Take the entries below and print, exactly, the stretch from the line containing "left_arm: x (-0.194" through the line containing "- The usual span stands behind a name", both included.

RECORDS FOR THIS EXERCISE: Begin

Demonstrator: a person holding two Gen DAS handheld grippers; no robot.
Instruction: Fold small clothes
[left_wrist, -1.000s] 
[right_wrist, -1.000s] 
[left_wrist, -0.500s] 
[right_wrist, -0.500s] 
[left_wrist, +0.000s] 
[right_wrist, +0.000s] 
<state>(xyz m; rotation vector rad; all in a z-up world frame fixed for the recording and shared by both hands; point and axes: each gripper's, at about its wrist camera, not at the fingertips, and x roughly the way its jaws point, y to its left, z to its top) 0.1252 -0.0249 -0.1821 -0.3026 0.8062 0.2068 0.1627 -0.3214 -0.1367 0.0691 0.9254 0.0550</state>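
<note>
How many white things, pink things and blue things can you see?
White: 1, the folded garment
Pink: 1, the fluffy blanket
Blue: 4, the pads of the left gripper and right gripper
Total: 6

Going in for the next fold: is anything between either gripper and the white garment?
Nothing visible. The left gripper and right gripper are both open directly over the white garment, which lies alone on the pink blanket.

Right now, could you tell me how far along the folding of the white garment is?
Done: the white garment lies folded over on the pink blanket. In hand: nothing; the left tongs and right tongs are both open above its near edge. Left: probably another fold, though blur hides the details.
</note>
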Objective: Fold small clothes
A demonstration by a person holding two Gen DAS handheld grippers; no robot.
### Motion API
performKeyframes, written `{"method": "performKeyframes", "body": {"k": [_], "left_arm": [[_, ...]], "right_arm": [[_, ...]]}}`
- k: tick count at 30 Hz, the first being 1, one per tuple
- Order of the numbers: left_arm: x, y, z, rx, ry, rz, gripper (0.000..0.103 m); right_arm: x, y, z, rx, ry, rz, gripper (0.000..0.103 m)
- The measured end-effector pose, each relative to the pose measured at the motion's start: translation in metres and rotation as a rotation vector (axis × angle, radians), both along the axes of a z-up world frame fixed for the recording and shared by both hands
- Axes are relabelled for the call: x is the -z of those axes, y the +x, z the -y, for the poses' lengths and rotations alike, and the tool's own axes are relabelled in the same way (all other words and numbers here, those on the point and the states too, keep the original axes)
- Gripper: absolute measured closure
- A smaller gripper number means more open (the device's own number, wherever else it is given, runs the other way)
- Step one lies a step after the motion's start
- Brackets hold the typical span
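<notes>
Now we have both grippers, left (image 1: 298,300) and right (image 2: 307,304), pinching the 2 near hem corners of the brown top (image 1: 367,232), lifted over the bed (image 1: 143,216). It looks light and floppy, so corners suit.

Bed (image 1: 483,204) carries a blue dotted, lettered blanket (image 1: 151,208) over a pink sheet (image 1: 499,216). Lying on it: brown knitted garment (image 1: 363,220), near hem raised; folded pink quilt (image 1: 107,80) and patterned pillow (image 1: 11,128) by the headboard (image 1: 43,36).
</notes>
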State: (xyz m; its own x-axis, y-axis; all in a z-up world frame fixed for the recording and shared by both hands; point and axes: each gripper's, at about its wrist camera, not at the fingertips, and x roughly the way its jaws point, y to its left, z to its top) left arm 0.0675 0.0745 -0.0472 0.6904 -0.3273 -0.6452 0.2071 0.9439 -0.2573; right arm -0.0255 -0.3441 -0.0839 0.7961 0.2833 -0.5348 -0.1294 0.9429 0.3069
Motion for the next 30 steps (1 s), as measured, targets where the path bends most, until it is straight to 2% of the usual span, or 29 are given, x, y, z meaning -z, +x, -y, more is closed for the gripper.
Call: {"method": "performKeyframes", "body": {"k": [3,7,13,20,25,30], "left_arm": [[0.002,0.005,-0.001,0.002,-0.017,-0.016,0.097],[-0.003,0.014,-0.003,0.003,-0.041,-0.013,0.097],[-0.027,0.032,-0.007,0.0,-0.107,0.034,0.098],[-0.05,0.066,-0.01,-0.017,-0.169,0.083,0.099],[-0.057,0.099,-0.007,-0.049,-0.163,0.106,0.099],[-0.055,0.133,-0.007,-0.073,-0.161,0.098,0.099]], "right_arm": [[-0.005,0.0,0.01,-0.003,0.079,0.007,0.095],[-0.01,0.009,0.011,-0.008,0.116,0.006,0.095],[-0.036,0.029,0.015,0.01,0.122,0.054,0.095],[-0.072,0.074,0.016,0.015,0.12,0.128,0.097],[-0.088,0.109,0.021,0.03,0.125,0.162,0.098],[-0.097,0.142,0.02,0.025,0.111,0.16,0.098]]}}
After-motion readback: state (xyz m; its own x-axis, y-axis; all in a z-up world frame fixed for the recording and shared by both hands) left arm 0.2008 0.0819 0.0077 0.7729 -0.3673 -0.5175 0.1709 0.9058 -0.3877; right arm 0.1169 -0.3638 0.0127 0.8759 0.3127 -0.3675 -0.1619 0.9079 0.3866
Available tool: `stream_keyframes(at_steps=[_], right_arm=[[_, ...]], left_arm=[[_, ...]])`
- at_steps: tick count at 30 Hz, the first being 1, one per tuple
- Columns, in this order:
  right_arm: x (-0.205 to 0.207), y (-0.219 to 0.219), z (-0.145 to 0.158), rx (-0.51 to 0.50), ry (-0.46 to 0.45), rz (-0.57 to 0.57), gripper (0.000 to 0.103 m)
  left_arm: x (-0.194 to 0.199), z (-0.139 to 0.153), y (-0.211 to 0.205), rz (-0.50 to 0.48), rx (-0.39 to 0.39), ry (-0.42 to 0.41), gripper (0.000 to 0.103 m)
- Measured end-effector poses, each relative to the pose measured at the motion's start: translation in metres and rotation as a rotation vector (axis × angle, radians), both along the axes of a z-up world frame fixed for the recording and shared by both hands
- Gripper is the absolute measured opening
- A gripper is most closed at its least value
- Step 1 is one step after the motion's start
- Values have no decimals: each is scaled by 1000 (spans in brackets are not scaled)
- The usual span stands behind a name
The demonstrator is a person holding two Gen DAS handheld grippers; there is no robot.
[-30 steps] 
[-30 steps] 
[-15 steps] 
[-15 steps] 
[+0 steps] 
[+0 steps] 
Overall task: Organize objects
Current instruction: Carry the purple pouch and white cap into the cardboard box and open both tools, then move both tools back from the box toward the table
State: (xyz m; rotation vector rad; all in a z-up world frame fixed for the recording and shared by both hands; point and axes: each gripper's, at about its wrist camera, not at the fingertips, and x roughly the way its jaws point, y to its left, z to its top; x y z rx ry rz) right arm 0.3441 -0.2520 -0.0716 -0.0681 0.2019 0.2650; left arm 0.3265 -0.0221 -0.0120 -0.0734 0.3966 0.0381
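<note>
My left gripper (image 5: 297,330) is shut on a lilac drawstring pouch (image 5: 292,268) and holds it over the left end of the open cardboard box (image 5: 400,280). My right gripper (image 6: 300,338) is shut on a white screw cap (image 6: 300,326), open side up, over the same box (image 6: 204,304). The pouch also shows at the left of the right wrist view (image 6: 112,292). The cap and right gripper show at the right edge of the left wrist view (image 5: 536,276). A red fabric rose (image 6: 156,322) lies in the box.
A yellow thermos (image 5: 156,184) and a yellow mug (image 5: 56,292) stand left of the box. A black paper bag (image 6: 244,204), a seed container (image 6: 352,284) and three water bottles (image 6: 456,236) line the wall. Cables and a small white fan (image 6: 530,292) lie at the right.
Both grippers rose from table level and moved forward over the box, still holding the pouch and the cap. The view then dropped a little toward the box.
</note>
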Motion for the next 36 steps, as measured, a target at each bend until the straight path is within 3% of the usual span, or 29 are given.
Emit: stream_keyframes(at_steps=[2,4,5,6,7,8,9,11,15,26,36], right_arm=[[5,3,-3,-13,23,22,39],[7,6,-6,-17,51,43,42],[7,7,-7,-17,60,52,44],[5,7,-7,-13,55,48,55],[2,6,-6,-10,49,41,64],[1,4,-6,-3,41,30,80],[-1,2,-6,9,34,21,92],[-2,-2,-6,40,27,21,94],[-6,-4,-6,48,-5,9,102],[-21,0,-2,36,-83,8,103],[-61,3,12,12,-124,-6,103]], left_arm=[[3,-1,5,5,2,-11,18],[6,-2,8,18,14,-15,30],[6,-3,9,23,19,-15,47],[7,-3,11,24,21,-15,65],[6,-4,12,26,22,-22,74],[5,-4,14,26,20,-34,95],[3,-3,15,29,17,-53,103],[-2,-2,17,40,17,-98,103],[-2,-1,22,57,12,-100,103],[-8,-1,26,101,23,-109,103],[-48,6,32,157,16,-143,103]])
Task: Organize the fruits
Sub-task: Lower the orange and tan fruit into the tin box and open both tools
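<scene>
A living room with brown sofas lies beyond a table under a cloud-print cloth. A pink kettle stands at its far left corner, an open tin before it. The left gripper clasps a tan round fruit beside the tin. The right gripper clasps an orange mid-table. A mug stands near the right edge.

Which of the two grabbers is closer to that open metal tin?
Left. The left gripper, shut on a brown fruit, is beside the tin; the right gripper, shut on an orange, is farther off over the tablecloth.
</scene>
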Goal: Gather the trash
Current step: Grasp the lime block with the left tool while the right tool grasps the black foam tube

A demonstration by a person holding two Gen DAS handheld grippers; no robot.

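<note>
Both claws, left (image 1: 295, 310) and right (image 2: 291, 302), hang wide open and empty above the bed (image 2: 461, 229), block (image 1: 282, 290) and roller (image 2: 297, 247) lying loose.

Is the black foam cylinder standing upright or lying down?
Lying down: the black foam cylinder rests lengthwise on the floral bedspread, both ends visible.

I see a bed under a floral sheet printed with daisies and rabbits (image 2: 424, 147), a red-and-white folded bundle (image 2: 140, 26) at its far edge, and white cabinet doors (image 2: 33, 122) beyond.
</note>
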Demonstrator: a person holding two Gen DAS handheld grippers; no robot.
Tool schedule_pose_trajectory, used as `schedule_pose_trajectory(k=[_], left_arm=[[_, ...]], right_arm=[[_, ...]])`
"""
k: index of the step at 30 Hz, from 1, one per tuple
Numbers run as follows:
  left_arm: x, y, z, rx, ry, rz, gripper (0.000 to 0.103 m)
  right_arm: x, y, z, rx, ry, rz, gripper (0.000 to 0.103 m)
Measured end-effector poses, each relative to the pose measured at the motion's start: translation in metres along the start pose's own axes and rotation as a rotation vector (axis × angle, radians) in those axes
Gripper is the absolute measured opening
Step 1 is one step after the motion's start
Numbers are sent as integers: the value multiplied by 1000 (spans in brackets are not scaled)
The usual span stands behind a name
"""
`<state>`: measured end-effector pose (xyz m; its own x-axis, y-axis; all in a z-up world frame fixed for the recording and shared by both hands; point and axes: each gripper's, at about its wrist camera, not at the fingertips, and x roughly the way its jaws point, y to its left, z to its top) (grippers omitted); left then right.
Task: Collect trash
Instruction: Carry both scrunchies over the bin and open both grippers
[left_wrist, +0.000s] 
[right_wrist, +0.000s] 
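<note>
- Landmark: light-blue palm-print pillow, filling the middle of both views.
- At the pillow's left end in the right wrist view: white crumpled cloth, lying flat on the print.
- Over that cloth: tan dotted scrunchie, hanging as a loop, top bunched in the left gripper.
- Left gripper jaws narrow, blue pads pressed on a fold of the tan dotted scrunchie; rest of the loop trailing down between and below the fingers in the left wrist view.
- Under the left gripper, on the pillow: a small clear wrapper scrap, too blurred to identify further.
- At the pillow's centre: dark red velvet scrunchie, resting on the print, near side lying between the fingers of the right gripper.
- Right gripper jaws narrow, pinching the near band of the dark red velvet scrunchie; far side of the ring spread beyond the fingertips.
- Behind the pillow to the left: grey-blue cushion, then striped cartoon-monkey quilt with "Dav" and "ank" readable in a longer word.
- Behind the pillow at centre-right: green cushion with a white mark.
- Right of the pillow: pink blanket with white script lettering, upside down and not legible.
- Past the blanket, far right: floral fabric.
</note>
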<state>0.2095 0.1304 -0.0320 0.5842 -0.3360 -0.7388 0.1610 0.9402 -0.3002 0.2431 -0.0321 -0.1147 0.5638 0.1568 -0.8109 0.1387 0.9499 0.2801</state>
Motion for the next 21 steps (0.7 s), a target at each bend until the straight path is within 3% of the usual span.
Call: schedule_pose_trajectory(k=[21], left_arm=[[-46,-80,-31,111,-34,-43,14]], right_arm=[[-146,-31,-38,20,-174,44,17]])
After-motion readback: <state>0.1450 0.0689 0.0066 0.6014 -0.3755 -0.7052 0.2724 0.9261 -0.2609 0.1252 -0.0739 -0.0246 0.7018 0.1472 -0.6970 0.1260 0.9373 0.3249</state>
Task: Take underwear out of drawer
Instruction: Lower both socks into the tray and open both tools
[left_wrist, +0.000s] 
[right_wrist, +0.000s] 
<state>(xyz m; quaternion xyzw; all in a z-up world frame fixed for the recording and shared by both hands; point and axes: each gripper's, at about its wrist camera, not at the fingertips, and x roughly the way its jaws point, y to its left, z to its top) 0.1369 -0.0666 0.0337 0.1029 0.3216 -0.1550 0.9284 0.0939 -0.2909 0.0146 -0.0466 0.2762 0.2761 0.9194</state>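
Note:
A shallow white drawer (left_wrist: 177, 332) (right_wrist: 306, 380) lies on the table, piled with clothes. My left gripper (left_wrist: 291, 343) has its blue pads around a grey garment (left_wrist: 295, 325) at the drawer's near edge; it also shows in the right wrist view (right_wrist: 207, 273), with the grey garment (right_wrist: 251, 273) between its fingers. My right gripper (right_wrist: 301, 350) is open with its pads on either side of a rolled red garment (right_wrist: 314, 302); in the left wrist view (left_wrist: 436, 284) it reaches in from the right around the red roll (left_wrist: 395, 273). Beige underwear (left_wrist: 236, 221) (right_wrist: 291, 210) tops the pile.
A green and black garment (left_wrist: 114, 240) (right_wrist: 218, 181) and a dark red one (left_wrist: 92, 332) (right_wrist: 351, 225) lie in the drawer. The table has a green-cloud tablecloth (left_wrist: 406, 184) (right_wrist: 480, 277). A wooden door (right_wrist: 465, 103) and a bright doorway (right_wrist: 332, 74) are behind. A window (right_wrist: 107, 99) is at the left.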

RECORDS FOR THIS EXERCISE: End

- EXERCISE RESULT
  left_arm: x (-0.194 to 0.199), z (-0.139 to 0.153), y (-0.211 to 0.205), rz (-0.50 to 0.48), rx (-0.39 to 0.39), ry (-0.42 to 0.41), gripper (0.000 to 0.103 m)
- Measured end-effector poses, each relative to the pose measured at the motion's start: translation in metres and rotation as a rotation vector (axis × angle, radians), both along the axes of a z-up world frame fixed for the recording and shared by both hands
- Gripper is the absolute measured opening
- A gripper is most closed at its least value
- Step 1 is one step after the motion's start
- Values have no decimals: each is scaled by 1000 (spans in brackets are not scaled)
- The usual span stands behind a name

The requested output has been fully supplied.